Monitoring Elixir apps in 2016: Prometheus and Grafana
This post stands in as a tutorial for prometheus.ex.
The gold standard in Elixir app monitoring has long been Exometer with StatsD, which, let me tell you right now, is an awful nightmare to set up. A bunch of crusty forks and hacks depending on super-specific versions of one another – I tried, failed, and gave up.
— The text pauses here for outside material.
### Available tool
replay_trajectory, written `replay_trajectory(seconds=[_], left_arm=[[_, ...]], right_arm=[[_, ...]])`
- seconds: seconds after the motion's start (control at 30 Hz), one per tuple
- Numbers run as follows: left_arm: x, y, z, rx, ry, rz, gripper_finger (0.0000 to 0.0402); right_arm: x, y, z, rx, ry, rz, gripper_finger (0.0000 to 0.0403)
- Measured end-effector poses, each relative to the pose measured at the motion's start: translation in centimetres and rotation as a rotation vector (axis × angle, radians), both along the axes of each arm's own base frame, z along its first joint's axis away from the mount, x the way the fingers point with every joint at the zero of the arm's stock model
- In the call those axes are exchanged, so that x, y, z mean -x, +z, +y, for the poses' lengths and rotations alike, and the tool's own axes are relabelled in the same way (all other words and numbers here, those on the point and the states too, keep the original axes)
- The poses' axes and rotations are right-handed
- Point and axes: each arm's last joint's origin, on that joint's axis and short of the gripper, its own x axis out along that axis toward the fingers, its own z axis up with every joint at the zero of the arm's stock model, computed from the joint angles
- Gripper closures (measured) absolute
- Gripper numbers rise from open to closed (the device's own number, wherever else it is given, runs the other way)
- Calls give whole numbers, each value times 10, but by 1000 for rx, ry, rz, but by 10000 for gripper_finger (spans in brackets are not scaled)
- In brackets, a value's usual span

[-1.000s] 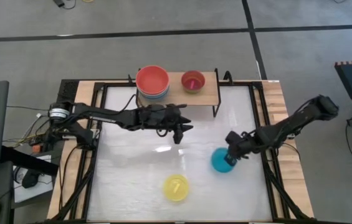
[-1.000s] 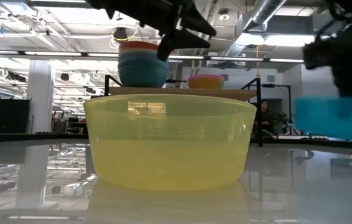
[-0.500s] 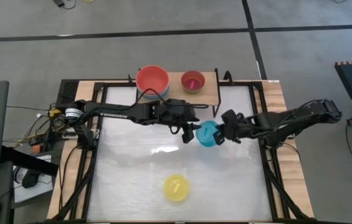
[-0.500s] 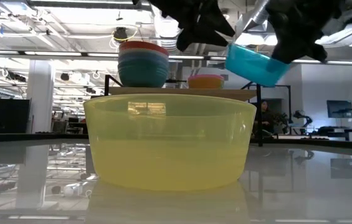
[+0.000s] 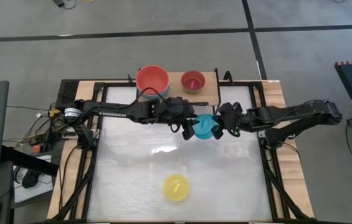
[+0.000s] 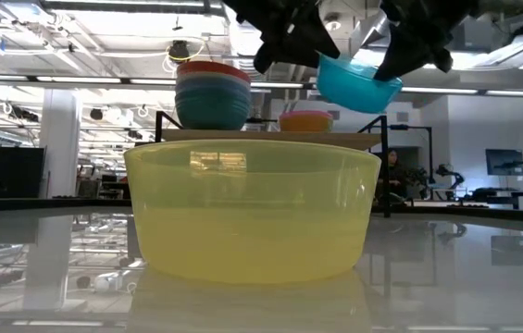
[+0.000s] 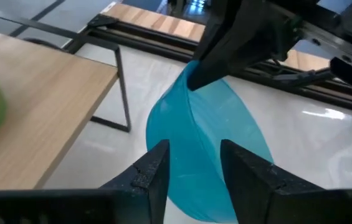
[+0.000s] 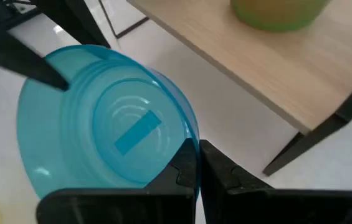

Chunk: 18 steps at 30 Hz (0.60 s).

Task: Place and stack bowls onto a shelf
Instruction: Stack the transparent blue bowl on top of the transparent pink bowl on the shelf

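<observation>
A cyan bowl hangs in the air in front of the shelf, between both grippers. My right gripper is shut on its right rim. My left gripper is open, and its fingers stand on either side of the bowl's left rim. On the wooden shelf top stand a tall stack with a red bowl uppermost and a short stack with a pink bowl inside. A yellow bowl rests on its base on the white table, near the front. My right gripper pinches the cyan bowl's rim between its two fingers, one inside the bowl and one outside. The fingers come about level from the table's right. The bowl is lifted clear, opening up, slightly tilted. My left gripper: I cannot tell whether its fingers touch the rim.
Black metal rails frame the white table top. The shelf's thin black legs stand just beyond the held bowl. Open table surface lies between the grippers and the yellow bowl. A person sits far back in the room.
My right gripper has lifted the cyan bowl off the table's right part. It has carried the bowl up and toward the table's left and far edge, up to my left gripper. My left gripper has shifted a little toward the right, and its fingers now straddle the bowl's rim.
</observation>
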Motion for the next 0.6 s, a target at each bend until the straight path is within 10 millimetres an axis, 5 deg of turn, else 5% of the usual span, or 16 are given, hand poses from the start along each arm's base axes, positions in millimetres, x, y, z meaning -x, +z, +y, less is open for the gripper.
replay_trajectory(seconds=[0.27,0.6], left_arm=[[1,0,0,0,46,9,391],[3,9,2,-68,63,78,401]], right_arm=[[-1,3,3,10,41,-1,369],[-3,10,6,-18,75,-59,295]])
Fortuitously, Ilya Khaprov just a few days ago published a bunch of Elixir packages that will help you use Prometheus instead, and I love it enough to help you set it up.
Prometheus Overview
In 2016, app monitoring is a three-step process:
- Your app/microservice keeps track of data (“metrics”) about itself
- Periodically, that data is saved to disk (i.e. what Prometheus does);
- A web-based graphing app grabs data from the store and plots it. You’ll be building your own and integrating it into the admin backend of your product … hah, who are we kidding, you have better things to do with your life.
Run Prometheus, and it will ask your app for the latest stats every, say, 15 seconds. This happens via a GET request to /metrics
, a URL which your app is expected to expose (this seemed overly complicated to me at first, but it actually makes things surprisingly hassle-free).
In the meantime though, between those requests, your app is responsible for tracking its own data points. This is precisely what Ilya’s prometheus.ex will do for you.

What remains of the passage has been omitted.